- [EXERCISE AIM]: The first line of the entries below, the line containing "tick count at", and every line between them should be repeated exactly, and nothing else.

[Source records]
● ● ●
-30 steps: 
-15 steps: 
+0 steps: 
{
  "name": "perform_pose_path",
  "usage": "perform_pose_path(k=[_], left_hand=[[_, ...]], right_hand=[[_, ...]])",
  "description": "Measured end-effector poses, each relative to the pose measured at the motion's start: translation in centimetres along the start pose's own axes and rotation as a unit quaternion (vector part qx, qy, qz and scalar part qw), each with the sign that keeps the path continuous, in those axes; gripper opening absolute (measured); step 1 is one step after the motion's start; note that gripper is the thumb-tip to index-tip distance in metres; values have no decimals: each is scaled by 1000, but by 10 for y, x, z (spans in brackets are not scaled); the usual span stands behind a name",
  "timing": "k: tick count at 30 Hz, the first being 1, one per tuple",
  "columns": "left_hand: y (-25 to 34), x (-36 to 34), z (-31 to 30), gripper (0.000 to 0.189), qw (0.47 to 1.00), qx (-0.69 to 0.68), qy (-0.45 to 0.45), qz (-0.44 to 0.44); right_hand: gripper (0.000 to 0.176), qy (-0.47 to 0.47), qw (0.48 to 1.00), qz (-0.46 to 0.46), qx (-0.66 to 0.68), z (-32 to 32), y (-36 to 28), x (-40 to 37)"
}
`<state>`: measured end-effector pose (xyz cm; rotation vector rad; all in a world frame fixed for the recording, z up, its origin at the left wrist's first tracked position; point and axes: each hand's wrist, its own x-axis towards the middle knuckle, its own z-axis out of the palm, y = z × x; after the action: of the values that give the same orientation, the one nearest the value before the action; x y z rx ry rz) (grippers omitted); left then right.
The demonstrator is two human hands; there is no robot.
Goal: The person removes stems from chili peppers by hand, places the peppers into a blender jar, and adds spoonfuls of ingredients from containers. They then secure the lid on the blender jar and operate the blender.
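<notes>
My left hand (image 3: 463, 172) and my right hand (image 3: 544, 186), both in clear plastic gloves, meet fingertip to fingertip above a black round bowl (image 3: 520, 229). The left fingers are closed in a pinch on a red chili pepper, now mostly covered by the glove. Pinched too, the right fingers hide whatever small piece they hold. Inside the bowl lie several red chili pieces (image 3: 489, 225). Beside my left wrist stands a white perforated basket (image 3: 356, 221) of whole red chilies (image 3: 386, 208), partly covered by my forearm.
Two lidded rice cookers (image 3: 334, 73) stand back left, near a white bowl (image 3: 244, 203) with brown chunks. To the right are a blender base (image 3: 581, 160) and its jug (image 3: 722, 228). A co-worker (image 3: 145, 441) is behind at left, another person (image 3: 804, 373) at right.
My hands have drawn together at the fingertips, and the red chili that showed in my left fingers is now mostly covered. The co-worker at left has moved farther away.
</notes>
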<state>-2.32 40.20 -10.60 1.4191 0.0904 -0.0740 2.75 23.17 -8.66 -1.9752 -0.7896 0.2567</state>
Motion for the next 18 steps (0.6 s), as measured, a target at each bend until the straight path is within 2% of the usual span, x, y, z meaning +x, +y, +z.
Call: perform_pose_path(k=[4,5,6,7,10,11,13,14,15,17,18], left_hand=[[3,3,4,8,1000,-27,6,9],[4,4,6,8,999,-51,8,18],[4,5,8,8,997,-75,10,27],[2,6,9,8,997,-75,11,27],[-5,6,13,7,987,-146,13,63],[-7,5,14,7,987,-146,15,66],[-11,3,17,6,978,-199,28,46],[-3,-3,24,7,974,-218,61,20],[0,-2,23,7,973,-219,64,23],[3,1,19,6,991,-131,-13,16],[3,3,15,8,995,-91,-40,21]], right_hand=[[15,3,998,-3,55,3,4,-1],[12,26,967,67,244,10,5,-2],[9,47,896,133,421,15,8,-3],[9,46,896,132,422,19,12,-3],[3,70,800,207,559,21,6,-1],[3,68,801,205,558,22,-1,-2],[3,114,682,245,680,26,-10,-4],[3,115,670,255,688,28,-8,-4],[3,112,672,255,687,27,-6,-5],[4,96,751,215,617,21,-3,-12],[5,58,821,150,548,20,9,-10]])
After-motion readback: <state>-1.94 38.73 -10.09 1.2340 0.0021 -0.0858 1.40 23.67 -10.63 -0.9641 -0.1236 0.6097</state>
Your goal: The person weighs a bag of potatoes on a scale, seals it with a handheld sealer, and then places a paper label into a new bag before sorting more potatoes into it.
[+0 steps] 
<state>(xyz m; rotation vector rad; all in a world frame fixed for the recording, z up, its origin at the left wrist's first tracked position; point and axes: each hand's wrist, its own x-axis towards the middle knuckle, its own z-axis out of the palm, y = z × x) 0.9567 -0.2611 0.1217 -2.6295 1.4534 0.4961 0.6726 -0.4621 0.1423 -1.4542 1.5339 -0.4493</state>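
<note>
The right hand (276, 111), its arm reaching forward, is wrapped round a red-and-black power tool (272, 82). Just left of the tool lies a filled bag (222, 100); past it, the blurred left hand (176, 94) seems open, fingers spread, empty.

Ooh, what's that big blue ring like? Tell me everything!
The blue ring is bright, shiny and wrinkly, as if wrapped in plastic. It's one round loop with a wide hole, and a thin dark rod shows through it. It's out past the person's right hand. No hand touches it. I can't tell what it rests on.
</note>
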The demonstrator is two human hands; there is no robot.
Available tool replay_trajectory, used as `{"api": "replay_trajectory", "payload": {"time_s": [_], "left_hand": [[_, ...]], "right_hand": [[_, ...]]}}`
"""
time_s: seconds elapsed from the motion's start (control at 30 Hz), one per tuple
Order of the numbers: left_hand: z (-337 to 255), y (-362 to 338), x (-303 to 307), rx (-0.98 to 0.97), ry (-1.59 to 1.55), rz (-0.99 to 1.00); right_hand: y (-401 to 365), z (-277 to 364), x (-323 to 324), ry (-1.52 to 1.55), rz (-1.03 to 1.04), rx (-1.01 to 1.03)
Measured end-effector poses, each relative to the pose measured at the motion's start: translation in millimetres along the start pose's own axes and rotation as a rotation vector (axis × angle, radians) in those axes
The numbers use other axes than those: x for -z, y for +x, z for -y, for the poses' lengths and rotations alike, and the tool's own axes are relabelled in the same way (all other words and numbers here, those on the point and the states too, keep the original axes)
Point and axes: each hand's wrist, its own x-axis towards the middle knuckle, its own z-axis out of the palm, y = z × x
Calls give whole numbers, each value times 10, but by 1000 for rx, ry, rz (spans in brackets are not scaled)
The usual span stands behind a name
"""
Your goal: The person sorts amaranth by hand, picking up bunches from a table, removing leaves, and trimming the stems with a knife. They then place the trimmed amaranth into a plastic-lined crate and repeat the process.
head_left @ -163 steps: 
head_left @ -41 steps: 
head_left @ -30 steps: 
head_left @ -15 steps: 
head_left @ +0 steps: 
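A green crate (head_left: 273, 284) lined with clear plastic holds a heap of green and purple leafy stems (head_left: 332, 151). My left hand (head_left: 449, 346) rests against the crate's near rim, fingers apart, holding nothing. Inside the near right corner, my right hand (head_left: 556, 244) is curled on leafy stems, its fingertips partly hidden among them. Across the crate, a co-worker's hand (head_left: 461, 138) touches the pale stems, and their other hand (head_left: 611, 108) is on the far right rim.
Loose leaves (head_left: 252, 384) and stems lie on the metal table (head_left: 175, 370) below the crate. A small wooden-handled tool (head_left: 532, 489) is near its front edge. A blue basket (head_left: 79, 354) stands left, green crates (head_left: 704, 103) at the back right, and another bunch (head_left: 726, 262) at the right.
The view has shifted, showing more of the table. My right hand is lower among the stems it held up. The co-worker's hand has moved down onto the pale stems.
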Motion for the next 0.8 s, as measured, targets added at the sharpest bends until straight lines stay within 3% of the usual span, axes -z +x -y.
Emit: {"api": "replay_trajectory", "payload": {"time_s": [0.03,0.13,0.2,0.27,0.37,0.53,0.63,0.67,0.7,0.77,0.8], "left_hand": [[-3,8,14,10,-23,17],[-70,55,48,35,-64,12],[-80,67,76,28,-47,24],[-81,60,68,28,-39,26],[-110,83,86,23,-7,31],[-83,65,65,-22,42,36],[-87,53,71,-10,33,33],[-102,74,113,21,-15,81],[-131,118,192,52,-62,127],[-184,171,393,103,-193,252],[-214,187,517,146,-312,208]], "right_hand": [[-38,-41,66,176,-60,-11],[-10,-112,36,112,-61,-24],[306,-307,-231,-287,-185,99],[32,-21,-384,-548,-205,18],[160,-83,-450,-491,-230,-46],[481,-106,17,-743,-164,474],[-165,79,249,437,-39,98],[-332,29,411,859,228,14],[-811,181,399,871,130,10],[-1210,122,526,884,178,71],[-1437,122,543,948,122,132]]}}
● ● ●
- [EXERCISE OUTPUT]:
-30 steps: 
-15 steps: 
+0 steps: 
{
  "name": "perform_pose_path",
  "usage": "perform_pose_path(k=[_], left_hand=[[_, ...]], right_hand=[[_, ...]])",
  "description": "Measured end-effector poses, each relative to the pose measured at the motion's start: translation in centimetres along the start pose's own axes and rotation as a unit quaternion (vector part qx, qy, qz and scalar part qw), each with the sign that keeps the path continuous, in those axes; gripper opening absolute (measured); step 1 is one step after the motion's start; note that gripper is the thumb-tip to index-tip distance in metres; values have no decimals: each is scaled by 1000, but by 10 for y, x, z (spans in brackets are not scaled); the usual span stands behind a name",
  "timing": "k: tick count at 30 Hz, the first being 1, one per tuple",

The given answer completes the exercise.